WORK ORDER:
The lines below, from the one containing "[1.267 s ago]" through the one containing "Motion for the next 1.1", should be set down exactly, with no pictures and nothing else.

MATERIAL SHOWN:

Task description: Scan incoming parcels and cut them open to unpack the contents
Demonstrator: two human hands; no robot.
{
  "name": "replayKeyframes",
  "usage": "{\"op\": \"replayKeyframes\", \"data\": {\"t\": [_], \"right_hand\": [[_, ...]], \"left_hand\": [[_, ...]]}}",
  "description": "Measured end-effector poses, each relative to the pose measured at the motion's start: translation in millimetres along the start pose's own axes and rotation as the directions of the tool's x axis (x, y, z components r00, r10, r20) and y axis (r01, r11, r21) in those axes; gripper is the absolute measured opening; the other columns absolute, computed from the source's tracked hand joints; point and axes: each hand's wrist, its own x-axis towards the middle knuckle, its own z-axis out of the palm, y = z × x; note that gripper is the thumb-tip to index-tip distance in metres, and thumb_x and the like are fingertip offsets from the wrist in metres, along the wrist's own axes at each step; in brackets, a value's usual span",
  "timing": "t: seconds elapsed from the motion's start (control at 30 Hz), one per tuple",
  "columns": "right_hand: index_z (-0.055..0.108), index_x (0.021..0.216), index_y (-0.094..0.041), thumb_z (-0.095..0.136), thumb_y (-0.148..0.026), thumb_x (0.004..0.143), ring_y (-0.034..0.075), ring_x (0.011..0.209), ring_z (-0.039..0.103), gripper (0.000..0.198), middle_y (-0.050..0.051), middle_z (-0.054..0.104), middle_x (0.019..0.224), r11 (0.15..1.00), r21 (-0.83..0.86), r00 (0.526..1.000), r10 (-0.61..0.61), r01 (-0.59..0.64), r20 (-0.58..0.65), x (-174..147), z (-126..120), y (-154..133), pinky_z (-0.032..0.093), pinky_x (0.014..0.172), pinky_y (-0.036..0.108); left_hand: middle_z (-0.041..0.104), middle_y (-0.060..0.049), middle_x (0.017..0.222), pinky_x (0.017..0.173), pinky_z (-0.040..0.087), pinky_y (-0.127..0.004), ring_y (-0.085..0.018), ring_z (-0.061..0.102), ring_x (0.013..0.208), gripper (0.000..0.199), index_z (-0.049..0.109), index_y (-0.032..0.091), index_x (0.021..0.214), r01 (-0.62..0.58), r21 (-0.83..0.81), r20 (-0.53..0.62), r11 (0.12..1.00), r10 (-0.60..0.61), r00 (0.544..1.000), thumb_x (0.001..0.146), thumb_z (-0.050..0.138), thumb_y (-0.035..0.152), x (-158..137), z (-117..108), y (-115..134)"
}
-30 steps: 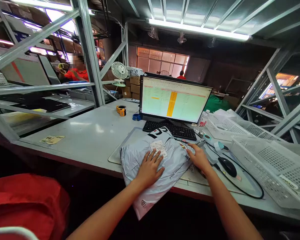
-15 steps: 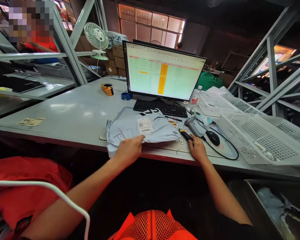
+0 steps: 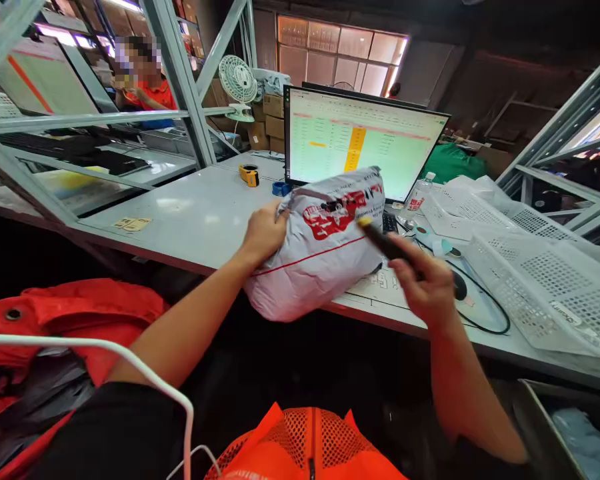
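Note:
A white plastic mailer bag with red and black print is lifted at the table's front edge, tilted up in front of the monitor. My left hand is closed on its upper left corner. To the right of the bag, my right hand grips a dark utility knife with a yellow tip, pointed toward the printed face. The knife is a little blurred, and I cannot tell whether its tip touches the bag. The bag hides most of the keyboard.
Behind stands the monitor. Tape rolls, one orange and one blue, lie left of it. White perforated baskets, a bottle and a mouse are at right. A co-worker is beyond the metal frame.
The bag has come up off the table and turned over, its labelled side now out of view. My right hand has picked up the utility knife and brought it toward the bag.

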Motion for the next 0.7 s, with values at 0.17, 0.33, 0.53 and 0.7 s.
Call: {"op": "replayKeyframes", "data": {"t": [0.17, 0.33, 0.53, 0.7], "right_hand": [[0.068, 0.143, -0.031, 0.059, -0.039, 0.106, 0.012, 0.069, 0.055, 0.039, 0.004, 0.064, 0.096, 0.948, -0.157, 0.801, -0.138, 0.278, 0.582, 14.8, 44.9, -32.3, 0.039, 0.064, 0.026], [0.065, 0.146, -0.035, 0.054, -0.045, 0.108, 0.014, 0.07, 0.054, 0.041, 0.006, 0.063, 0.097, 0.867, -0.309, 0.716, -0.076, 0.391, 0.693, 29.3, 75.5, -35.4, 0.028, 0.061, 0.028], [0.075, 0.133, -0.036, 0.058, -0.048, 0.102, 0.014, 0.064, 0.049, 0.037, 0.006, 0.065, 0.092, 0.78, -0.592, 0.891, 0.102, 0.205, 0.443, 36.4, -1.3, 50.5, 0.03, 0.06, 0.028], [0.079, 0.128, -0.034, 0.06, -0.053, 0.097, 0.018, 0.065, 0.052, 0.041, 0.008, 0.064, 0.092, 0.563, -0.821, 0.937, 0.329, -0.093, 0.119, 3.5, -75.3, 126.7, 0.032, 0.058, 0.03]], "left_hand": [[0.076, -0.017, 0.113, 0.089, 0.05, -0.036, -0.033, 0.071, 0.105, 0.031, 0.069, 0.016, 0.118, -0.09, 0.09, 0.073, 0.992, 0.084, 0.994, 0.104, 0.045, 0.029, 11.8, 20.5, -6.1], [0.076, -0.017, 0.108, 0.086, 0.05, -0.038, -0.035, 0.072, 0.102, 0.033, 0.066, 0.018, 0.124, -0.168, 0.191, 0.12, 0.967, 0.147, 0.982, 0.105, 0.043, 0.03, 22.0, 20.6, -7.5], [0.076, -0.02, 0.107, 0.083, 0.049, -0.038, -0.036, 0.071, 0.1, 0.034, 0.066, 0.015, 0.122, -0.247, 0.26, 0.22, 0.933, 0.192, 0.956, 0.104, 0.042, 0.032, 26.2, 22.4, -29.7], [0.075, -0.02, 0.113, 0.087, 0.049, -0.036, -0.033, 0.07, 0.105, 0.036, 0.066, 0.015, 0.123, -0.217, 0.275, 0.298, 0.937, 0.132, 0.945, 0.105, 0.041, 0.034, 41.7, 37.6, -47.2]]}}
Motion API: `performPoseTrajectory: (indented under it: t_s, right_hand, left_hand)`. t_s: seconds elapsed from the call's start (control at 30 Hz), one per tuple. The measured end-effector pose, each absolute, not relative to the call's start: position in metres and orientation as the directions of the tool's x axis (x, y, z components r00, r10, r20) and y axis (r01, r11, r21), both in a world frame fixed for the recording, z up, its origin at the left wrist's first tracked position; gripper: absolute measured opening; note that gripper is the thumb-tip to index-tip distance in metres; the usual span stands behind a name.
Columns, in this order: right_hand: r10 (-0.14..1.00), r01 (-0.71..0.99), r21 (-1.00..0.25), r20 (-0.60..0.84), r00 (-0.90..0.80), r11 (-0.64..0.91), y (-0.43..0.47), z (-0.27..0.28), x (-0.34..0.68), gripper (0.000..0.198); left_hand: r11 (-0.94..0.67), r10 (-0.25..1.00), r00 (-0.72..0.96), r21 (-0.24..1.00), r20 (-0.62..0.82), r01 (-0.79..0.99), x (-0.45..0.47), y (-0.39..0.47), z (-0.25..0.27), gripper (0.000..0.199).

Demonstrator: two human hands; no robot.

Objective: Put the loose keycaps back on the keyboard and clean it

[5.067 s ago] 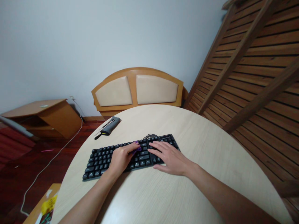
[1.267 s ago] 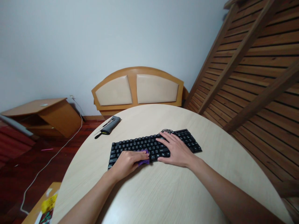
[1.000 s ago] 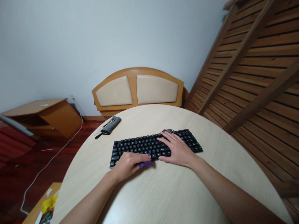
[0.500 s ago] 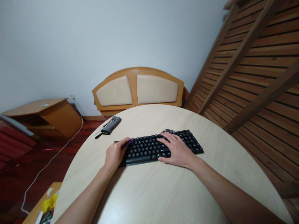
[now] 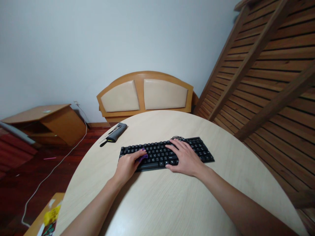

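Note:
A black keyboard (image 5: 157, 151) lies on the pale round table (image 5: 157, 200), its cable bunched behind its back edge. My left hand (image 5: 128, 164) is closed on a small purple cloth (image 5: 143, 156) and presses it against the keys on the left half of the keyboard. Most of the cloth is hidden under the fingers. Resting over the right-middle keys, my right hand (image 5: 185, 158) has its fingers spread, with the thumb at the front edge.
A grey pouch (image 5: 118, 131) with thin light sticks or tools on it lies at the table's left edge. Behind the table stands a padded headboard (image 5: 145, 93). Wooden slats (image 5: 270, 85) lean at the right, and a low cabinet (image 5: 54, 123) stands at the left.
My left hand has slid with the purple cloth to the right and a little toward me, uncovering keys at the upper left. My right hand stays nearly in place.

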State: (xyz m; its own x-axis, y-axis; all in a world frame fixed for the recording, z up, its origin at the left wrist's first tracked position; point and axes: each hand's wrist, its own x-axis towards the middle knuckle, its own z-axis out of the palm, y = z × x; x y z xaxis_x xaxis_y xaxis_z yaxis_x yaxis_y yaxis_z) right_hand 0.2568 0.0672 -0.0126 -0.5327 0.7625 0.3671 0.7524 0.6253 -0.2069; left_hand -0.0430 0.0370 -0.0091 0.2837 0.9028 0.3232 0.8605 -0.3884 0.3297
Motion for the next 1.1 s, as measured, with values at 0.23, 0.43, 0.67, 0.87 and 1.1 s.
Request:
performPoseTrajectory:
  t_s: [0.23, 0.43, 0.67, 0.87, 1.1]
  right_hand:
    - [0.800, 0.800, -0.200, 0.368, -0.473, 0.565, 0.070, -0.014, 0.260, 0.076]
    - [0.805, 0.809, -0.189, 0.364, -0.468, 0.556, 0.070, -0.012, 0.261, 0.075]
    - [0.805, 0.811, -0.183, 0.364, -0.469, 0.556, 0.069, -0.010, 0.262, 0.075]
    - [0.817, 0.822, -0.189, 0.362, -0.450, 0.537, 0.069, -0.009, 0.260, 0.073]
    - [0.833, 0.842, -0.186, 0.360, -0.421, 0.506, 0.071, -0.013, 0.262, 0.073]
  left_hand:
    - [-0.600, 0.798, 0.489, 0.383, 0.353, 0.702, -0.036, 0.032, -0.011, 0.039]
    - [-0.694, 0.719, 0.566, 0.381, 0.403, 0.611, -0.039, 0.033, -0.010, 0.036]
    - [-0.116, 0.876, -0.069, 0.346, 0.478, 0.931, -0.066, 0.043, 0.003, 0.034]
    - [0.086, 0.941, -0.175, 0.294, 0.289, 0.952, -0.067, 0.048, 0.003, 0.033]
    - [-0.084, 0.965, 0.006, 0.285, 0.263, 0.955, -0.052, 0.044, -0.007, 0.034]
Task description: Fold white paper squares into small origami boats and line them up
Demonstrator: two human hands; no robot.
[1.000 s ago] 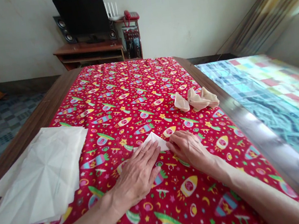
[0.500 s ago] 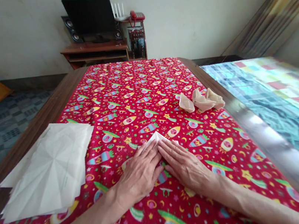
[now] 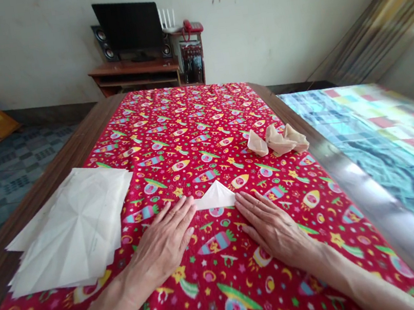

EXPECTED ANSWER:
[1.267 s ago] 
[1.000 s ago] 
[0.500 s ago] 
[now] 

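Note:
A black keyboard (image 5: 157, 151) lies on the pale round table (image 5: 157, 200), its cable bunched behind its back edge. My left hand (image 5: 128, 164) is closed on a small purple cloth (image 5: 143, 156) and presses it against the keys on the left half of the keyboard. Most of the cloth is hidden under the fingers. Resting over the right-middle keys, my right hand (image 5: 185, 158) has its fingers spread, with the thumb at the front edge.
A grey pouch (image 5: 118, 131) with thin light sticks or tools on it lies at the table's left edge. Behind the table stands a padded headboard (image 5: 145, 93). Wooden slats (image 5: 270, 85) lean at the right, and a low cabinet (image 5: 54, 123) stands at the left.
My left hand has slid with the purple cloth to the right and a little toward me, uncovering keys at the upper left. My right hand stays nearly in place.
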
State: (xyz m; its own x-axis, y-axis; all in a world frame fixed for the recording, z up, its origin at the left wrist's first tracked position; point and axes: each hand's wrist, its own x-axis towards the middle knuckle, its own z-axis out of the palm, y = z × x; x y z xaxis_x xaxis_y xaxis_z yaxis_x yaxis_y yaxis_z) right_hand 0.2568 0.0672 -0.0126 -0.5327 0.7625 0.3671 0.7524 0.6253 -0.2069; left_hand -0.0430 0.0370 -0.0091 0.2837 0.9028 0.3232 0.8605 -0.3884 0.3297
Motion for the next 1.1 s, as measured, with values at 0.23, 0.43, 0.67, 0.87 and 1.1 s.

The exercise is complete as it stands.